:: Dataset section

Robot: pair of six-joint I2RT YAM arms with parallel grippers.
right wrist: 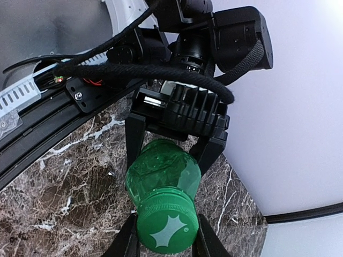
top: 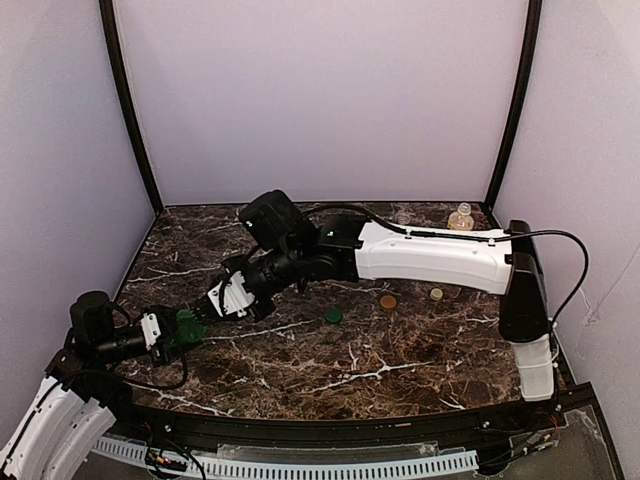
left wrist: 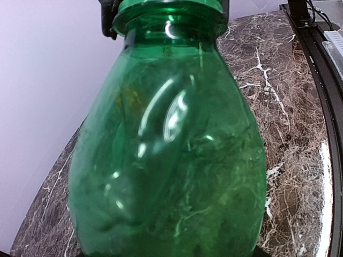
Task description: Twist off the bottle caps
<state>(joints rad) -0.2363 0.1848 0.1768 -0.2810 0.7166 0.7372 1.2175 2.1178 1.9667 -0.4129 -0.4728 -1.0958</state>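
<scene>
One loose green cap (top: 333, 315), brown marble tabletop (top: 400, 370), lilac walls (top: 320, 100)

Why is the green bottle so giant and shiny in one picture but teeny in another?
Left wrist view: the bottle is right up against the lens, so it fills the frame and bulges, with white glare streaks on its side. Top view: the camera is far off, so it is only a small dark green patch. Right wrist view: bottle and cap look sharp, with little glare.
</scene>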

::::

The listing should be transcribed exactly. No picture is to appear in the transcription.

Exercise result:
Robot: pair of six-joint I2RT YAM arms with parallel grippers.
right wrist: 
top: 
left wrist: 
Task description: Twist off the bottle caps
<state>(joints rad) -0.2363 0.1848 0.1768 -0.2810 0.7166 0.7372 1.2175 2.1178 1.9667 -0.4129 -0.4728 -1.0958</state>
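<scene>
One loose green cap (top: 333, 315), brown marble tabletop (top: 400, 370), lilac walls (top: 320, 100)

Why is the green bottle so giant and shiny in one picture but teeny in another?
Left wrist view: the bottle is right up against the lens, so it fills the frame and bulges, with white glare streaks on its side. Top view: the camera is far off, so it is only a small dark green patch. Right wrist view: bottle and cap look sharp, with little glare.
</scene>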

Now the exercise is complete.